Per produrre neve compatta è indispensabile la presenza di temperature inferiori allo zero onde consentire ai granuli di ghiaccio di formarsi. Il processo di fabbricazione vede l’impiego di appositi ugelli, detti nucleatori, destinati a miscelare l’acqua con l’aria compressa e ad espandersi improvvisamente all’uscita dal cannone. Questa espansione determina un raffreddamento dei microscopici cristalli di ghiaccio, i cosiddetti nuclei di congelamento, i quali, per poter “crescere” dopo l’espulsione dal cannone, abbisognano dell’intervento di un ventilatore, che ne allunga il tempo di caduta, e di acqua vaporizzata destinata ad assicurare il congelamento e dunque l’ingrossamento dei cristalli.
Affinché le minuscole gocce d’acqua possano sublimarsi sui nuclei di congelamento, si rende indispensabile l’avvio del processo fisico di evaporazione idrica che ha luogo a qualsiasi temperatura esterna, anche con temperature inferiori allo zero. Evaporando, l’acqua passa dallo stato liquido a quello gassoso. Per fare questo ha bisogno di energia. Non venendo però aggiunto alcun calore supplementare, l’energia necessaria all’evaporazione viene sottratta alla riserva termica della circostante miscela di aria e acqua. Così facendo, l’acqua non evaporata si raffredda raggiungendo la giusta temperatura per fissarsi sui cristalli di ghiaccio. La conoscenza delle circostanze esterne e il loro abile sfruttamento gioca dunque un ruolo decisivo nel successo della produzione di neve artificiale.
La presenza di una coltre di neve compatta è inoltre decisiva e importante anche nella protezione del fondo erboso. Gli avallamenti ben innevati resistono infatti molto meglio di quelli coperti da un sottile strato di neve naturale all’aggressione degli sci e dei mezzi battipista. “L’effetto di canalizzazione“ sulla pista fa sì, inoltre, che, lateralmente, decresce il fuori pista evitando danni alla nuova vegetazione boschiva. Una maggiore presenza di neve significa inoltre più umidità negli strati più profondi del terreno e, come dimostra l’esperienza degli ultimi anni, migliori rese agricole (gli agricoltori di Obereggen registrano infatti produzioni più abbondanti sulle aree destinate d’inverno alla pratica degli sport invernali).

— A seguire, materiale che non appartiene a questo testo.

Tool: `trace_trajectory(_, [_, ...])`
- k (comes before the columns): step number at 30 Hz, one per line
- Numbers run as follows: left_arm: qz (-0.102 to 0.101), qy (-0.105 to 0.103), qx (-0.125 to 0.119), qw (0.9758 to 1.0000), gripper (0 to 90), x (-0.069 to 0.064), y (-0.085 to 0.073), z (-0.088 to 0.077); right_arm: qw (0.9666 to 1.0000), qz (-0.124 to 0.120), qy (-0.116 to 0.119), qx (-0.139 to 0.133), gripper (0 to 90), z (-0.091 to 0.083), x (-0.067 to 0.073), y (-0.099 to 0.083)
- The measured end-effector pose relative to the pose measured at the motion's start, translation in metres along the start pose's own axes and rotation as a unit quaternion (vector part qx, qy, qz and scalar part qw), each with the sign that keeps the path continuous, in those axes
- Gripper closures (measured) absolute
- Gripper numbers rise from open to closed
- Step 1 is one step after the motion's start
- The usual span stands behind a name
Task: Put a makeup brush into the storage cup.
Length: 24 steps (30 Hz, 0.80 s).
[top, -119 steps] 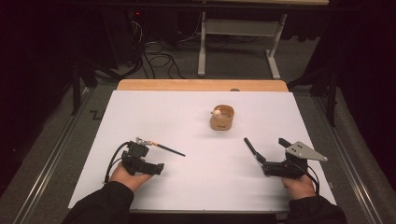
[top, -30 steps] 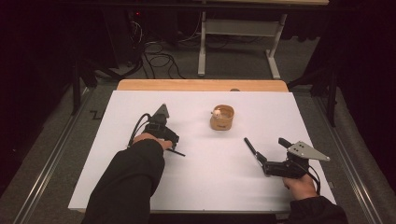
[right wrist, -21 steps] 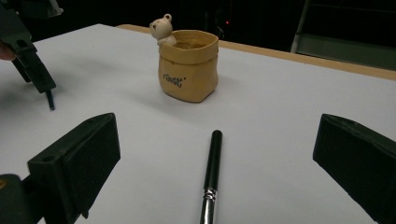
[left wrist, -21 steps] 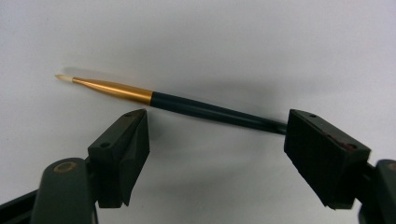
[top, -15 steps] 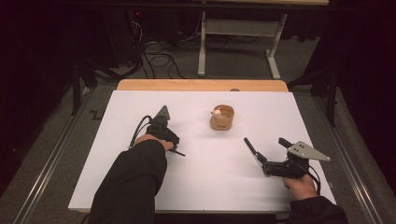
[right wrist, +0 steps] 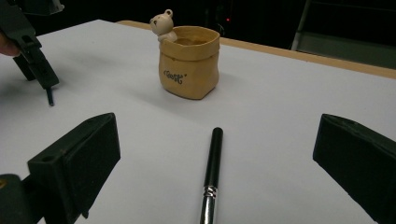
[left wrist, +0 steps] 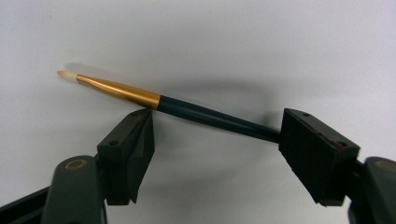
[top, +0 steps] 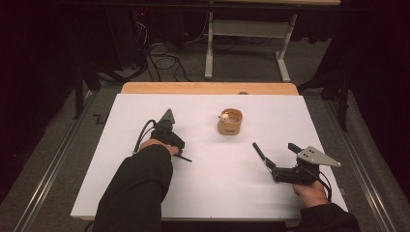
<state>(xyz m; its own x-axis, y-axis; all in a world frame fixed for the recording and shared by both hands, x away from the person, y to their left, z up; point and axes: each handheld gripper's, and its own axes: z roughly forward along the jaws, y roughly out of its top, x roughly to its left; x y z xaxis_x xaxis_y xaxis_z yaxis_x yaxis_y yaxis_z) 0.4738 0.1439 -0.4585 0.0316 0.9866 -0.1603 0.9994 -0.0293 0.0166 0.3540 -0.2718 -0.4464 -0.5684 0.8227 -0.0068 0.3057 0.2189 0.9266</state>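
Observation:
A paintbrush (left wrist: 121, 92) with a dark handle, gold ferrule and pale tip lies flat on the white table (top: 145, 111). My left gripper (left wrist: 217, 116) points down over it. Its jaws have just been closing and stand apart, with the brush running between them and neither pad pressing on it. In the high view the left gripper (top: 178, 147) is left of centre, with the brush's handle end (top: 186, 158) sticking out. My right gripper (right wrist: 217, 123) rests open at the front right (top: 281, 162). A black pen (right wrist: 212, 168) lies loose between its jaws, also seen in the high view (top: 260, 153).
A tan sack-shaped pot (top: 229, 123) with a small bear figure on its rim stands mid-table, beyond the pen (right wrist: 189, 60). A wooden strip (top: 208, 88) runs along the table's far edge. The left gripper (right wrist: 35, 60) shows at the right gripper view's upper left.
Since the earliest frame the left hand has reached forward from the near left and tipped its gripper down over the brush. In the last second nothing visibly moved. The right hand stayed put.

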Motion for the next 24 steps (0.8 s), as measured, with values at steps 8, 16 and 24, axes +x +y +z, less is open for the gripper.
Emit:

Era il 1982 quando vennero acquistati ad Obereggen i primi sparaneve; oggi sono ben 125 i cannoni in funzione sugli impianti dello Ski Center Latemar con una copertura del 97% delle piste. A completare il sistema, un fitto reticolo di 36,8 km di condotte, ramificate dai 1550 ai 2200 metri di altitudine e alimentate con 90.000 m3 di riserve d’acqua per garantire ogni giorno agli sciatori di Obereggen piste impeccabili, coperte da uno strato compatto di neve bianca.